162 thoughts on “Some “Forms of Speech . . . Are Not Protected”: Berkeley Professors Call For Boycott Of Free Speech Week”

  1. People who attend university for the most part are young adults. If these young adults are so ill equipped to handle opposing views I can only ponder two contributing factors.

    1. The universities screening process is lacking. The university can admit any one they want but that admission should only be given provided the enrollee is well adjusted and emotionally stable. By not determining this before admittance, the university jeopardizes other students.

    2. The education system is at minimum culpable of stifling emotional development of a large number of their students. Emotional maturity is a hallmark trait that determines success in any educational environment.

    Thankfully their is a cure. Stop coddling these young adults and tell them to grow up.

  2. Well, this is only going to get worse:

    A new survey published by The Brookings Institution finds that about one-in-five undergraduate students approve of using violence to shut down controversial speakers.

    A majority of undergraduate students at U.S. four-year colleges and universities also agreed with a hypothetical protest in which a group “opposed to the speaker disrupts the speech by loudly and repeatedly shouting so that the audience cannot hear the speaker.”

    According to the survey, 51 percent of students agreed that such a demonstration would be acceptable, while 49 percent disagreed. Not surprisingly, the response to the hypothetical scenario was also largely partisan, with 62 percent of Democrats approving of the protest, compared to just 39 percent of Republicans .

    “I find the numbers in the above table to be highly concerning, because they show that a very significant fraction of students, across all categories, believe it is acceptable to silence (by shouting) a speaker they find offensive,” wrote John Villasenor, the author of the survey and a Brookings Nonresident Senior Fellow.

    The study further found that 19 percent of responders said that they approved of using violence “to prevent the speaker from speaking.” An 81 percent majority, on the other hand, did not approve of the violent approach.

    “A surprisingly large fraction of students believe it is acceptable to act—including resorting to violence—to shut down expression they consider offensive,” Villasenor wrote.
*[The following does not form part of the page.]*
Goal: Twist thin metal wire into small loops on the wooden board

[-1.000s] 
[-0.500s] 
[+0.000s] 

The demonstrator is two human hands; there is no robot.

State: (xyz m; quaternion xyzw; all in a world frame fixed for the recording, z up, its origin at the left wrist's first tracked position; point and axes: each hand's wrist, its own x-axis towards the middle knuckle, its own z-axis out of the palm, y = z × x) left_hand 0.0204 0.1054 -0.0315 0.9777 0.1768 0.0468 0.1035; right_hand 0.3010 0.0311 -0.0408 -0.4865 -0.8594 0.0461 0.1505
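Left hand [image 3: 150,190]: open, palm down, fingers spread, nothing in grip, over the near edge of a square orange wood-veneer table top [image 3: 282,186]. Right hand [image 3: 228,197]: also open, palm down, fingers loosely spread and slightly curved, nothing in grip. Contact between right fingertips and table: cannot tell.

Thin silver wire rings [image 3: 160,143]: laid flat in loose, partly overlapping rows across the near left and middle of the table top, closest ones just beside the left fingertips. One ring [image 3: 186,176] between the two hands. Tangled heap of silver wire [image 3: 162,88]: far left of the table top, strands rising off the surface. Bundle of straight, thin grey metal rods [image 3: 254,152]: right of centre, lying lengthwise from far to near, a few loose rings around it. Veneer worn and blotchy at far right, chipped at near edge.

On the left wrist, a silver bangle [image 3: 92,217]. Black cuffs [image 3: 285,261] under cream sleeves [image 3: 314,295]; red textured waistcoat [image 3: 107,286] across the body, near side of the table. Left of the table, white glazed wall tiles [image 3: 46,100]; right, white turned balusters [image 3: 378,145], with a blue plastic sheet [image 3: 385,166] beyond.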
    While 39 percent of responders indicated that hate speech is protected by the First Amendment, 44 percent said that it is not protected by the document. Another 16 percent remained undecided.

    Squeeky Fromm
    Girl Reporter

  3. I wonder if these snowflake “professors” with their heads in the clouds consider the fact that I (and others) refer to their place as “Berserkley” a microaggression, or possibly something worse? How fragile do they have to be? Except when it comes to picking up the baseball bats and bicycle racks to throw through the windows on their campus.

    On a related note, I’m surprised that the university didn’t schedule Free Speech Week to coincide with Spring Break Week.

  4. Someone needs to tell Dumb Dave that this isn’t Twitter. Maybe he doesn’t have enough vocabulary to exceed 140 characters.

  5. Is anybody else tired of the prissy little brats without social upbringing trying to act like adults? They use sex, racism, foul language, destruction of others property, and dress like slobs telling the American tax payer what they want. Perhaps they need to be taught what the word NO means? Most do not need college or university life, they need jobs. TRADE SCHOOLS are needed desperately, there are very few qualified people that know a trade and can excel in it! A real American stands on their own two feet and does not have to be lead like a bull by the nose by professors, politicians, or influenced by low life Hollywood. Realize that all the toys (texting, video games, tv, music, ect.) are to distract you from what the corrupt want to do to America.